## Prompt
Report each line of the records below that uses the word "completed".

## Input records
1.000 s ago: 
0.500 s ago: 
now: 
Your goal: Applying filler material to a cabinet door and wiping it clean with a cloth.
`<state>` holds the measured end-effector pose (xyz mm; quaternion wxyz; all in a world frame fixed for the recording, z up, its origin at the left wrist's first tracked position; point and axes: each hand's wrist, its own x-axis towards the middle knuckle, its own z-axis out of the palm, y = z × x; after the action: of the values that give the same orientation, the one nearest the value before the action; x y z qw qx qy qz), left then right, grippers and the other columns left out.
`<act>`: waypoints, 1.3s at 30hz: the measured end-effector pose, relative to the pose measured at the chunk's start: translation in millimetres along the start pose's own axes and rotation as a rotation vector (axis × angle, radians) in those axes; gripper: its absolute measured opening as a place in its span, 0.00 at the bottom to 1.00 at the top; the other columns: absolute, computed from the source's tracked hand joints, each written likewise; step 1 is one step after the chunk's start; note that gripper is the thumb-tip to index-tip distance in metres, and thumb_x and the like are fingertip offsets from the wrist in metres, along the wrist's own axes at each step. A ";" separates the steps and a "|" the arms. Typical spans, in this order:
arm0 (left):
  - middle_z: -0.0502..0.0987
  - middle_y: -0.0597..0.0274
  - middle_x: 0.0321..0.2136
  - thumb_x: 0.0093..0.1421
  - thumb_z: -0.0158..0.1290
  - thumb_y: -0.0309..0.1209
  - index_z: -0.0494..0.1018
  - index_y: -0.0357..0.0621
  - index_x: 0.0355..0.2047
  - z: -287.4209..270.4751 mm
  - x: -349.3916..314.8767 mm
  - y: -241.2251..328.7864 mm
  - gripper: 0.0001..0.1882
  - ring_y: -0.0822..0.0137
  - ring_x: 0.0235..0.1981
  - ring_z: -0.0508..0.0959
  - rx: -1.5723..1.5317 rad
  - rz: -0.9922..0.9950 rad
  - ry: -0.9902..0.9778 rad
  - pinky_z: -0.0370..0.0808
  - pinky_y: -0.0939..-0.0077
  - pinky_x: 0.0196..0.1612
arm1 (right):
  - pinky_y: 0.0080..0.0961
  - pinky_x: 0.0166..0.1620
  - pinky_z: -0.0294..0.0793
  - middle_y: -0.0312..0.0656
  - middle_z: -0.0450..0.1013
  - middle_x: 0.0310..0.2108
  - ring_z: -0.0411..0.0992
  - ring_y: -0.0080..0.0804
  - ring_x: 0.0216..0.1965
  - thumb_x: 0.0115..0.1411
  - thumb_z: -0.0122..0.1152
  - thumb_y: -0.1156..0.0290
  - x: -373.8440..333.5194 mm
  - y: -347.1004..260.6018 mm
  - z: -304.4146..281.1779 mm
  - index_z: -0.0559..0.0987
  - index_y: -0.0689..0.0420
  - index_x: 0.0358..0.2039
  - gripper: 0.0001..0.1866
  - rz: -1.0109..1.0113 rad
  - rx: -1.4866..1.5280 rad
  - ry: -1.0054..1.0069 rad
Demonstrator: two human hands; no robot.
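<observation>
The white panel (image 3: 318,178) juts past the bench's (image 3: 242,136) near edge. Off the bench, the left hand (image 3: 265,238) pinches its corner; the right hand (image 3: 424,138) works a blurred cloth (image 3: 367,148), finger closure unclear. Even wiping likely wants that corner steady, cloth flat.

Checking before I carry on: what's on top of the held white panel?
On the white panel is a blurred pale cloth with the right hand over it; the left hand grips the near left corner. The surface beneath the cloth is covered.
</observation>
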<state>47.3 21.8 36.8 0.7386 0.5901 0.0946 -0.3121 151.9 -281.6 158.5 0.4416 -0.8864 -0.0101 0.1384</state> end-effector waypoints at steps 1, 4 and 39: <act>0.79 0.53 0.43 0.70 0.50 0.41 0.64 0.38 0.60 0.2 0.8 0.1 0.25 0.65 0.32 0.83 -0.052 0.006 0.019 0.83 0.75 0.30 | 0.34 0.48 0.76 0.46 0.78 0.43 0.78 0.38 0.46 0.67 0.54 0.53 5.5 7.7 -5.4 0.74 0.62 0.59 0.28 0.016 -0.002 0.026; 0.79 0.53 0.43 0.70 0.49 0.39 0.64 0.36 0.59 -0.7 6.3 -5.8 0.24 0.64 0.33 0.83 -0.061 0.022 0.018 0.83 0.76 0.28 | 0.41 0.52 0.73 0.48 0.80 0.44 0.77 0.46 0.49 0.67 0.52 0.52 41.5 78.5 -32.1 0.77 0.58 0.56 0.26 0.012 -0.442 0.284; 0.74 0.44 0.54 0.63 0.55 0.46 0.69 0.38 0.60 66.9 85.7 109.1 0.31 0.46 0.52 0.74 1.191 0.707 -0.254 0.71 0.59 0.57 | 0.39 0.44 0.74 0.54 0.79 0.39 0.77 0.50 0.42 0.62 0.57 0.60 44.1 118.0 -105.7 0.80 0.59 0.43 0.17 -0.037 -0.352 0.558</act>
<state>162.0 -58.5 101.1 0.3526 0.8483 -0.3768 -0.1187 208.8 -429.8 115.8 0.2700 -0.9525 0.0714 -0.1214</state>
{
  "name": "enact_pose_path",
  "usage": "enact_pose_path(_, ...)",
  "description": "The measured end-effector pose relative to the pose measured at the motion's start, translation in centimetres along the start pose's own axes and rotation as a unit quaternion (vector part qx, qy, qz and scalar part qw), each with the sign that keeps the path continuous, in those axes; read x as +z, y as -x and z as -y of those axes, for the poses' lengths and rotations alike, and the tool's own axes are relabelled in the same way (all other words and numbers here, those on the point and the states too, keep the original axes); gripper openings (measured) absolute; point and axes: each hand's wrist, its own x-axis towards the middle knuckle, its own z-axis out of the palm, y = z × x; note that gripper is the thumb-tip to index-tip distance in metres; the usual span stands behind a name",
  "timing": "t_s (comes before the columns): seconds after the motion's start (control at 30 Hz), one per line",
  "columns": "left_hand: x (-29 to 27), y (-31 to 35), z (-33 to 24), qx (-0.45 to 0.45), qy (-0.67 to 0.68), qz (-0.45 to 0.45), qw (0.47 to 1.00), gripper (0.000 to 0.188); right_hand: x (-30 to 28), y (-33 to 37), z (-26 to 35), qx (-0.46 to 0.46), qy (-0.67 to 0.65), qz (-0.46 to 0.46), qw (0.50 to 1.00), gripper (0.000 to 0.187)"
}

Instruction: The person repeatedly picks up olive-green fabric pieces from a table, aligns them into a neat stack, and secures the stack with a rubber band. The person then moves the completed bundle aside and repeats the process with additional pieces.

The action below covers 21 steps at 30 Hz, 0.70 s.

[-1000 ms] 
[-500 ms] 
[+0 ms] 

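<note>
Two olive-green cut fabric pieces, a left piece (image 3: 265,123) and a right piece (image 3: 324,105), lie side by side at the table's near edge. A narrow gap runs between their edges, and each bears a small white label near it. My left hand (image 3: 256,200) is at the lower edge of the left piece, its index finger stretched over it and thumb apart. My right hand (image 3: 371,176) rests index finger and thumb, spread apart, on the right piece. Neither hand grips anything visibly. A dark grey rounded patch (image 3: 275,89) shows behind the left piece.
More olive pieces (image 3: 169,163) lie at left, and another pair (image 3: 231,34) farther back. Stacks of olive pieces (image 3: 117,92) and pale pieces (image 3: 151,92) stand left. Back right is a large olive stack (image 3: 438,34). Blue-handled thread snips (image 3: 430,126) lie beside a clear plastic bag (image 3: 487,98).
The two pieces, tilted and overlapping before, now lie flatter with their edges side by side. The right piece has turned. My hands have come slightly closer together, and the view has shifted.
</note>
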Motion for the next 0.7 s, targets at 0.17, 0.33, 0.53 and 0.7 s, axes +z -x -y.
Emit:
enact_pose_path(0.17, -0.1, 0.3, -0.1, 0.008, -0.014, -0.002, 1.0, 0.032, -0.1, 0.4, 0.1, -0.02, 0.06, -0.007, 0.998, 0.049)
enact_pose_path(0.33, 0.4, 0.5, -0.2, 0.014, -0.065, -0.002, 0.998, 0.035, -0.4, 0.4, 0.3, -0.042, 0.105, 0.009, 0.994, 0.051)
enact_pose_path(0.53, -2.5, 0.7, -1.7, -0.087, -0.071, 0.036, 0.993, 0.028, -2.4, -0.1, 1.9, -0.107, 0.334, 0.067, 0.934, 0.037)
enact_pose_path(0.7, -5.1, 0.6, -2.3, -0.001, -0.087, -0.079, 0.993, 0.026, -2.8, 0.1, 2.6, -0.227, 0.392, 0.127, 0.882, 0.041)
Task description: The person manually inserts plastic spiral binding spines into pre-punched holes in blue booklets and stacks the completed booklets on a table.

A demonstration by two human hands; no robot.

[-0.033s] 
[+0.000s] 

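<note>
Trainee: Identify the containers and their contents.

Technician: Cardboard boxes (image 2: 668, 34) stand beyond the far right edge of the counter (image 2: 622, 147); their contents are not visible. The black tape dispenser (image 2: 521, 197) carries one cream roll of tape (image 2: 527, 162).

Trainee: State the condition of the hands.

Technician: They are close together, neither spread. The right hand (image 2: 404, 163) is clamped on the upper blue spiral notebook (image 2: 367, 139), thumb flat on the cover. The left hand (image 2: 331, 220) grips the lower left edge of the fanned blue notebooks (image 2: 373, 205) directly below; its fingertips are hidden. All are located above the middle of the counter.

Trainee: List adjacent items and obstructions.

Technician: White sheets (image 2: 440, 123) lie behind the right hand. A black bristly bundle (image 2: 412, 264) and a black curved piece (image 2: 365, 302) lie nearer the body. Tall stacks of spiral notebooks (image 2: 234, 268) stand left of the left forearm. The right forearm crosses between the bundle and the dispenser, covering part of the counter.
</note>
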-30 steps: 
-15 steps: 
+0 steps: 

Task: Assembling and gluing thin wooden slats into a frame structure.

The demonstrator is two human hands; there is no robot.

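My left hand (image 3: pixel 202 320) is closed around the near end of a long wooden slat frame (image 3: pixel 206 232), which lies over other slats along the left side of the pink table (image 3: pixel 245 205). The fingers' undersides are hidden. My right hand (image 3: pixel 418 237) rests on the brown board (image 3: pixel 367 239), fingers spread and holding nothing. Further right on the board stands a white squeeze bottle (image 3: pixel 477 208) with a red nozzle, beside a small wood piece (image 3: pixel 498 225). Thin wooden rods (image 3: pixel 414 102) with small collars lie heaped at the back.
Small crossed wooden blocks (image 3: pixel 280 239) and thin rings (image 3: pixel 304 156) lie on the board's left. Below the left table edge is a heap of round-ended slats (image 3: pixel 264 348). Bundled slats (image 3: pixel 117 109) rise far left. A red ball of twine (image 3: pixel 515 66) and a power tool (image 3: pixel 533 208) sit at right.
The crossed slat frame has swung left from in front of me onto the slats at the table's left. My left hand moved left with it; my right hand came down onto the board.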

## Solution to the exercise
Instruction: The person repeatedly picks up olive-green fabric pieces from a table, aligns them into a neat stack, and secures the stack with a rubber band. The person then moves the completed bundle aside and repeats the process with additional pieces.
Task description: The person manually inserts plastic spiral binding spines into pre-punched holes in blue booklets and stacks the completed booklets on a table.

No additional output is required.